Start of Data records
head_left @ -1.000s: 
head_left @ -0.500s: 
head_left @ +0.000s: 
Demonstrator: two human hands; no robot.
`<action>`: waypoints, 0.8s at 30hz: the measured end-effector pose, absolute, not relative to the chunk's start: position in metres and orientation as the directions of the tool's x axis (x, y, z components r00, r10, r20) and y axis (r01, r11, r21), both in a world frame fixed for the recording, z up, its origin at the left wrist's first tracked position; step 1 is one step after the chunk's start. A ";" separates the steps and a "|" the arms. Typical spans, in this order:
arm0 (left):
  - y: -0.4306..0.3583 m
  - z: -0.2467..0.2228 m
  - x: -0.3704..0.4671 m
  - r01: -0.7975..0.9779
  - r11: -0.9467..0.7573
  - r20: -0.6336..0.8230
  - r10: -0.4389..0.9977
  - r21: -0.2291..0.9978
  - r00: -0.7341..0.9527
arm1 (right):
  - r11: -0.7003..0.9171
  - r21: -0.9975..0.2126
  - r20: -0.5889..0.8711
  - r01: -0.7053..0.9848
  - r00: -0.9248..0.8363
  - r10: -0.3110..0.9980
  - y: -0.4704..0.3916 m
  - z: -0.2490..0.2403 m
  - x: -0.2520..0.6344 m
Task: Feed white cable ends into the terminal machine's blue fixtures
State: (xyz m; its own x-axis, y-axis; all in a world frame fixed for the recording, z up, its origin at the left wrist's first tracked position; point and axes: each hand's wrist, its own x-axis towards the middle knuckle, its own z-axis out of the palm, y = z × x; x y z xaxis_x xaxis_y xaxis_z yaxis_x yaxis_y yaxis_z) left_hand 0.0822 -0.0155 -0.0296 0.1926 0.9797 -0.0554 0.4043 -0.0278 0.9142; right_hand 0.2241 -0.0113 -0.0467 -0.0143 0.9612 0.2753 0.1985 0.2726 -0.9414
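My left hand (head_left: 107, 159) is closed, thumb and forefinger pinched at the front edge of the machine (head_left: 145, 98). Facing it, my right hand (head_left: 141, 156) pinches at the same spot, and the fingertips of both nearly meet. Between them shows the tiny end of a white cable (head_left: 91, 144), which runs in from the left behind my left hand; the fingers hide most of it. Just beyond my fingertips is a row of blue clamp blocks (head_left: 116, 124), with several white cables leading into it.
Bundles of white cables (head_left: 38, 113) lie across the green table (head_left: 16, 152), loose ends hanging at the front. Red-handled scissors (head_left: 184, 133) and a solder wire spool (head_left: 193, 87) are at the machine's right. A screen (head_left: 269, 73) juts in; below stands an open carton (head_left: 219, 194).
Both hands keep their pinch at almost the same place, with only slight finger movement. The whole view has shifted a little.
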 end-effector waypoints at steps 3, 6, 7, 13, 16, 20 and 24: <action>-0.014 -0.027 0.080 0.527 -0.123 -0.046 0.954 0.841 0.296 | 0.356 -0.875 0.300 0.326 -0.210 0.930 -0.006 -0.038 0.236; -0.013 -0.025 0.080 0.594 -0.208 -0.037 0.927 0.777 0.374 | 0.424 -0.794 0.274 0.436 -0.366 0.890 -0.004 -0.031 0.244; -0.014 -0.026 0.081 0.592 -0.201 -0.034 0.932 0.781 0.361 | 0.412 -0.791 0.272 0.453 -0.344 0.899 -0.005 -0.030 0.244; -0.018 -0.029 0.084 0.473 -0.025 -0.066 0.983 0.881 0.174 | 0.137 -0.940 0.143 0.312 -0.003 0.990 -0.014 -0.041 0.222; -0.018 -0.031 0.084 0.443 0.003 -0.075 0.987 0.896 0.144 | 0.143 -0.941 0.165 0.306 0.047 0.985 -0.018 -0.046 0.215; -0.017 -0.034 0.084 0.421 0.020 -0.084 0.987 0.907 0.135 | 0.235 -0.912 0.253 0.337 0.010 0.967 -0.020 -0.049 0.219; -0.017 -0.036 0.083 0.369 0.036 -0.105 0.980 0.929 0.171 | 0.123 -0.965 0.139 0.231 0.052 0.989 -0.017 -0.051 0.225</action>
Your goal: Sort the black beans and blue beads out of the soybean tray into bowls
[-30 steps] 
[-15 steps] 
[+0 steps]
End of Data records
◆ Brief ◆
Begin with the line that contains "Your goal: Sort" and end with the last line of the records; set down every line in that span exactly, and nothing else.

◆ Task answer ◆
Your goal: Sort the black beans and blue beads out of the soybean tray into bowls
[-30 steps] 
[-15 steps] 
[+0 steps]

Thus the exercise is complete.